Indonesia, the world's third largest palm oil consumer, has seen domestic
consumption grow at eight per cent compound annual growth rate over the last 10
years.
A lot of it has been driven by industrial usage and food consumption, which
has grown by five per cent in the same period.
Last year, Malaysia's palm oil exports to the world stood at 17.9 million
tonnes against an estimated 17.3 million tonnes of exports from Indonesia.
Industrial usage in Indonesia was a lot driven by biodiesel production in
2011 because of better economic viabilities of the biodiesel plants.
The viability of these plants will have a detrimental impact on the
industrial consumption growth.
Also, the production growth in Indonesia is much higher than the consumption
growth, which will, in all probability, make Indonesia a higher exporting nation
in the years to come.
Asked whether Malaysia can maintain its leading position as the world's
largest producer in view of the limitation in acquiring new land, Pawan said:
"In 2010, Indonesia had already surpassed Malaysia as the world’s largest
producer of palm oil, with Indonesia accounting for 48 per cent of the world's
total production vis-à-vis Malaysia’s 37 per cent."

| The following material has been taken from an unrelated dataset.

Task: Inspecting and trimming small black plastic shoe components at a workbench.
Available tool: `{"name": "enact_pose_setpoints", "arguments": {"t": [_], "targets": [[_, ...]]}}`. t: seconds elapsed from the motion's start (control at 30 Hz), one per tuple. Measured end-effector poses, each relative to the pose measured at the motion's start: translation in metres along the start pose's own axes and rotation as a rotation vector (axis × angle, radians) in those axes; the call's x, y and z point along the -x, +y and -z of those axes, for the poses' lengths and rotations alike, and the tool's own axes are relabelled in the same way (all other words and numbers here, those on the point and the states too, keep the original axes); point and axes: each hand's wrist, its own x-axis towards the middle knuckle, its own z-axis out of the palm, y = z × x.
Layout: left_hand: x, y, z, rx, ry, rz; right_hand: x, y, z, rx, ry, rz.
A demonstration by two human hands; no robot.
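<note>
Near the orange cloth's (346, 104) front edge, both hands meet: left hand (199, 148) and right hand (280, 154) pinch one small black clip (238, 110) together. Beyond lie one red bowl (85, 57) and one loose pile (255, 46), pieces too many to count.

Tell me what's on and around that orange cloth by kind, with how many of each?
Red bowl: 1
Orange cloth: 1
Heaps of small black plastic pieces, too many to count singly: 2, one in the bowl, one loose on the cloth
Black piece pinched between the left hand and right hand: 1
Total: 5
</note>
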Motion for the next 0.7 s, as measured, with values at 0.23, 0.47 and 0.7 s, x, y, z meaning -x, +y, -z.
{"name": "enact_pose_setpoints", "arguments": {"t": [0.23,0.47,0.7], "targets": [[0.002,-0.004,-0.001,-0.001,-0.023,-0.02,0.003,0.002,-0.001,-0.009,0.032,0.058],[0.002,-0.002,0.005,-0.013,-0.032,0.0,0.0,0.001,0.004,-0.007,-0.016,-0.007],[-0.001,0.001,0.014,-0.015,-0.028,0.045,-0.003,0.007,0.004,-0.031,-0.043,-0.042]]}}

He said Indonesia had one of the highest production growth rates in
2010/2011 with a 10-year compound annual growth rate of 11 per cent as compared
to Malaysia’s four per cent.
"With Indonesia's much higher availability of suitable land for the
development of new oil palm plantations at lower prices, Malaysia will be unable
to compete for the pole position it once held," he said.
On climate change, Pawan said climatic condition has always been a factor in
the agribusiness space.
Recently, he said, the unfavourable weather occurrence has become
unpredictable, which is a cause for concern.

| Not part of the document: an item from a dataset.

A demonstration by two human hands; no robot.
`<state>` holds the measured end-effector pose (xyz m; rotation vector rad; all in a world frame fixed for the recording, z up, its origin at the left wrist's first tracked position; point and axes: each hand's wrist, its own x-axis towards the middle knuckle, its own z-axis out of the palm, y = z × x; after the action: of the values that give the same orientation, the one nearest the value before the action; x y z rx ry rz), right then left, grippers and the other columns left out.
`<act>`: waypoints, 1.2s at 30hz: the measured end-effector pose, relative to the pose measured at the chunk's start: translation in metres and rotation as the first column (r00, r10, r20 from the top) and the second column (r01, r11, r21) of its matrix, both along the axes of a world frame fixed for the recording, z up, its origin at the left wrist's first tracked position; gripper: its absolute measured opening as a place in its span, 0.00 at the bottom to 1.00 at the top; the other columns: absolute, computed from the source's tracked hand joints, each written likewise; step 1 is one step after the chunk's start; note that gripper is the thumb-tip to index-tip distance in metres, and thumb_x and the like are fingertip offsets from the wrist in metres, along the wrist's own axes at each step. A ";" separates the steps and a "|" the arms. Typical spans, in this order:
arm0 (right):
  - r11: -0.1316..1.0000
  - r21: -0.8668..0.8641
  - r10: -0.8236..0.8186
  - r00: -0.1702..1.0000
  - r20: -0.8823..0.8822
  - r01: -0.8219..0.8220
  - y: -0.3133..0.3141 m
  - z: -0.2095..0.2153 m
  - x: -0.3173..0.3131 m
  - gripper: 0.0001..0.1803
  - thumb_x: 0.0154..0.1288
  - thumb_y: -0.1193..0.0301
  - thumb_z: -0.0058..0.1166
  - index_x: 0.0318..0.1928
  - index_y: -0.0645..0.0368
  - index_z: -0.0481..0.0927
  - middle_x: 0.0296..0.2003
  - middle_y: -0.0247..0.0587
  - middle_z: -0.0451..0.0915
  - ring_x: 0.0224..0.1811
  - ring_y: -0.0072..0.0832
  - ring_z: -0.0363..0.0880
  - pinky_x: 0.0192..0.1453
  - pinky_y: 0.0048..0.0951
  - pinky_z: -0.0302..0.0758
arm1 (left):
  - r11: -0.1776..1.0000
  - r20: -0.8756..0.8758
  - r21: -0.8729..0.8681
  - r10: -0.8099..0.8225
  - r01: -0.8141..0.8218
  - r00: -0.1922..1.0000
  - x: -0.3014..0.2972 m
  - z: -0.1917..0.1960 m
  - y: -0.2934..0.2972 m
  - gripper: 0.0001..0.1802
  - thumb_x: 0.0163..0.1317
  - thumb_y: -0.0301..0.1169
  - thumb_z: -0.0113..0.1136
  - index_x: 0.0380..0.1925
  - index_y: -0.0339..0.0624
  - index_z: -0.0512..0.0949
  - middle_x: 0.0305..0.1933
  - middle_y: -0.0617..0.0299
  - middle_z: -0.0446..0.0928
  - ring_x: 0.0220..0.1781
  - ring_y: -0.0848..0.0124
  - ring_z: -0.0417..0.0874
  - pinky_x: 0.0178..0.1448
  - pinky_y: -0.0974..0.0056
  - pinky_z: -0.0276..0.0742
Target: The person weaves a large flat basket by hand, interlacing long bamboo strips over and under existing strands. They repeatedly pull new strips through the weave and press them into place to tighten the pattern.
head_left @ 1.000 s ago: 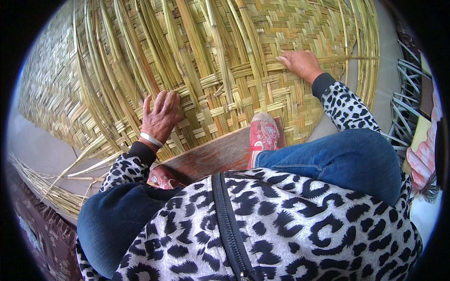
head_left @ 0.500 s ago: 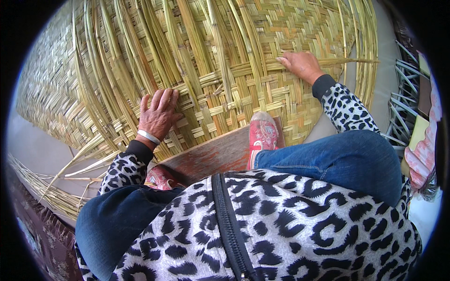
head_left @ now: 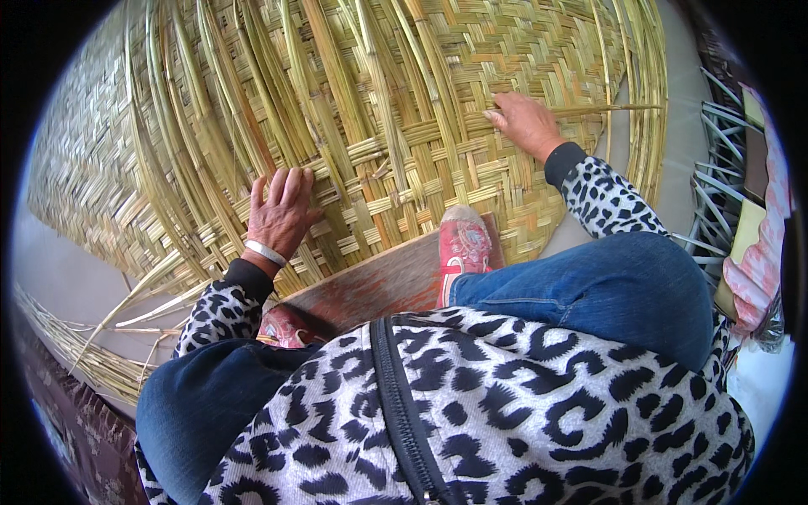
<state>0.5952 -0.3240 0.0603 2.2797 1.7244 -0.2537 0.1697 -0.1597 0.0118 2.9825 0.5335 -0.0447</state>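
A large woven mat of greenish-yellow reed strips [head_left: 522,50] spreads in front of me. Across its left and middle part, several long loose strips [head_left: 252,93] are folded back over the weave. My left hand [head_left: 282,215] lies on the weave with its fingers apart, fingertips against the base of those strips. To the right, my right hand [head_left: 526,124] is closed around a flat reed strip [head_left: 619,108] that runs sideways across the mat and sticks out past the wrist. The palm hides the gripped part of that strip.
A reddish worn wooden board [head_left: 370,282] lies on the mat's near edge, under my red shoe [head_left: 465,248]. Loose reeds [head_left: 93,349] lie on the floor at left. At right stand a grey metal rack [head_left: 715,181] and a pink patterned cloth [head_left: 762,252].
My right hand has shifted slightly left, and the sideways strip's free end has moved left with it. My left hand stays at nearly the same place on the mat.
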 end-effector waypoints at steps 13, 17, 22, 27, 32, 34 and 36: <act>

"We had the El Nino event in 2009/10, which impacted palm oil production,
followed by the La Nina event in 2010/11 and 2011/12.

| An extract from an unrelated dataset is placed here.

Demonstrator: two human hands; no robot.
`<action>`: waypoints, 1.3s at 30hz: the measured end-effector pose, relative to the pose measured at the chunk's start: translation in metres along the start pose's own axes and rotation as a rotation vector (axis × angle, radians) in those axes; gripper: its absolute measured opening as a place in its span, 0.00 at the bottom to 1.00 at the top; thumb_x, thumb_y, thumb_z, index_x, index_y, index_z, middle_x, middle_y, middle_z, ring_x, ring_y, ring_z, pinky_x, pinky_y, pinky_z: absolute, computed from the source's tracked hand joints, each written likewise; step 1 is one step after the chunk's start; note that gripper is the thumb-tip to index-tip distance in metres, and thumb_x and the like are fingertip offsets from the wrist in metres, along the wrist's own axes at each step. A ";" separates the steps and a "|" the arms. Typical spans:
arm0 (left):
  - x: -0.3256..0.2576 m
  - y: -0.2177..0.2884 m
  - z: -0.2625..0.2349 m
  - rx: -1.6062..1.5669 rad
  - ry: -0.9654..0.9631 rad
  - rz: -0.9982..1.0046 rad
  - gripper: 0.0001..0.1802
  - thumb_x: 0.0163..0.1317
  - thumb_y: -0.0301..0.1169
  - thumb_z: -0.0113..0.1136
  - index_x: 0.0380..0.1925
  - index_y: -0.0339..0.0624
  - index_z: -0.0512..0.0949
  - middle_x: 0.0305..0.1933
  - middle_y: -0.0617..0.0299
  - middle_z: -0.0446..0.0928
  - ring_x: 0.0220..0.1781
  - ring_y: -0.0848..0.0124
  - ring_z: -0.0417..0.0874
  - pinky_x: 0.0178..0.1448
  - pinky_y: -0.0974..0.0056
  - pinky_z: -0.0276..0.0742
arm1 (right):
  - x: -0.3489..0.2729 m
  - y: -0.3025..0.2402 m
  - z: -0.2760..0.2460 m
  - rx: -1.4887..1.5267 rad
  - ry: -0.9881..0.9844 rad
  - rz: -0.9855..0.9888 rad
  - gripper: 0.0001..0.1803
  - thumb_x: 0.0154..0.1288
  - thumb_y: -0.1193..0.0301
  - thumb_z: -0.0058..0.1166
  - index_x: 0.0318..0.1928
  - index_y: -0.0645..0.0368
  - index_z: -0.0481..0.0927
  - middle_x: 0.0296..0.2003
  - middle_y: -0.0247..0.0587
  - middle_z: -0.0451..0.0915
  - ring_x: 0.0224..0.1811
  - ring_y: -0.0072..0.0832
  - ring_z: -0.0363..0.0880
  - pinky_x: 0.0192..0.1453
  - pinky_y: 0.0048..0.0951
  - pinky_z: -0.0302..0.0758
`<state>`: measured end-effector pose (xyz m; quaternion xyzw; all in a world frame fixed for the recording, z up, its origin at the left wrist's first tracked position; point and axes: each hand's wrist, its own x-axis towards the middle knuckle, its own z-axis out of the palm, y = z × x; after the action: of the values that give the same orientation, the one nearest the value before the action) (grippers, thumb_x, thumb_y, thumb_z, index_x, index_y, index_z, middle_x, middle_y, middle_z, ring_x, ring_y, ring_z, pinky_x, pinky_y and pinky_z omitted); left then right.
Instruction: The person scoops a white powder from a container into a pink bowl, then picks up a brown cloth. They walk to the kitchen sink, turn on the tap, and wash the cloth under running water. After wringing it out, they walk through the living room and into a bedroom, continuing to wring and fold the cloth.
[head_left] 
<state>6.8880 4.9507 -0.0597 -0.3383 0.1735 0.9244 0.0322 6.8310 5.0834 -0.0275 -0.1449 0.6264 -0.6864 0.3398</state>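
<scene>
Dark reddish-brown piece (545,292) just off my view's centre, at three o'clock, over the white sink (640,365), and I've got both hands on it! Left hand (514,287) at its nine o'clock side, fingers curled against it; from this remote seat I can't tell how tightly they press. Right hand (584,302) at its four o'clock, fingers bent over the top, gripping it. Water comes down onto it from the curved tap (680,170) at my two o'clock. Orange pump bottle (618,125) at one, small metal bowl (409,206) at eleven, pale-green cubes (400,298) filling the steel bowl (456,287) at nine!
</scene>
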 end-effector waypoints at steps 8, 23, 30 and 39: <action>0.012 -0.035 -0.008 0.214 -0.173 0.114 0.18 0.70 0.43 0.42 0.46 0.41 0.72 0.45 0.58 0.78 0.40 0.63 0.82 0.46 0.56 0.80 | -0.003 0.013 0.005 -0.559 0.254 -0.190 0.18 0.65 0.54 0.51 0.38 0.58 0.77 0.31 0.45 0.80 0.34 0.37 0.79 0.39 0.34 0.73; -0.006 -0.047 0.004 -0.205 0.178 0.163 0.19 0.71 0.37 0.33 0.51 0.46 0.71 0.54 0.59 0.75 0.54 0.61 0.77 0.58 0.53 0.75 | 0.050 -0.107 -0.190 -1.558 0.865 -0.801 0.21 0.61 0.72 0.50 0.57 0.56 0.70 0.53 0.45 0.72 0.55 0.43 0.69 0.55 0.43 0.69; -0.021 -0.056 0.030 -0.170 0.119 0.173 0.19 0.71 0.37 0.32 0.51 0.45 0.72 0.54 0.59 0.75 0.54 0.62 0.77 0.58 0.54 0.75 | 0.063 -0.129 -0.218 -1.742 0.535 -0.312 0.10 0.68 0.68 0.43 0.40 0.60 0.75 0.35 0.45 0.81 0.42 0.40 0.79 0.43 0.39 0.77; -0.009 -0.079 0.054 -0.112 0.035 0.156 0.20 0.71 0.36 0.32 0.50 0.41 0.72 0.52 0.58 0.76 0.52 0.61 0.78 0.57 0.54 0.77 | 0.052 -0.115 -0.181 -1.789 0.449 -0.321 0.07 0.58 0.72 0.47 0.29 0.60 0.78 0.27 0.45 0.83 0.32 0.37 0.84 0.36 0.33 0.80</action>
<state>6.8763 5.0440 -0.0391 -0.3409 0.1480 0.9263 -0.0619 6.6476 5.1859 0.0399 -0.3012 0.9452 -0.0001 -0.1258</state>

"These events have had a detrimental impact on competing oilseeds in the
Americas (soybean) which influences palm oil prices. We are already seeing that
due to dry conditions in Latin America; the production of soybean had gone down
by 10 per cent in 2011/12," he said.
He said Oil palm is a tropical crop which can be cultivated within a certain
band of latitudes on either side of the equator.
The most suitable range is suggested to be around +/- 10 degrees from the
equator although there are examples of oil palm cultivation within 20 degrees
latitude from the equator.
Besides Malaysia and Indonesia, Pawan said Thailand was another key
producer, while Nigeria and Colombia are the next largest producers although
their yields are substantially lower than Malaysia and Indonesia.
Vietnam, Myanmar, Cambodia and Laos share similar agro-climatic features
with Thailand but have not commenced oil palm production on a commercial scale
at this stage.
"Outside Asia, the industry has started exploring the possibility of future
supply potentially coming from Africa and South American countries.
"These regions have similar agro-climatic conditions and have been producing
oil palm though on a smaller scale," he said.
Pawan said both continents contain five main countries with suitable
agro-climatic conditions and potential but there are different sets of
challenges with respect to each region.
He said Africa presents certain challenges on the social, political and
legal fronts, and at this stage has not been fully tested.
"South America has higher labour costs as well as labour regulatory and
social compliance issues.
On key challenges faced by palm oil-producing countries, Pawan said that
pricing advantage, driven by lower production cost, was the primary driver for
palm oil consumption in price-sensitive emerging economies.
Despite production growth, supply constraints due to limited land and
other factors are getting apparent.
He also said palm oil has long been the focus of criticism over
sustainability issues due to deforestation and planting on peatland.
"Another key challenge lies in reconciling stakeholders' diverging
interests. The demand for sustainable palm oil is rising, led by developed
economies, primarily the European Union (EU).
"Other key issues that remain for palm oil are the discussions about its
high saturated fat content and its low viscosity at low temperatures, which
discourages palm oil use during low temperature period," he added.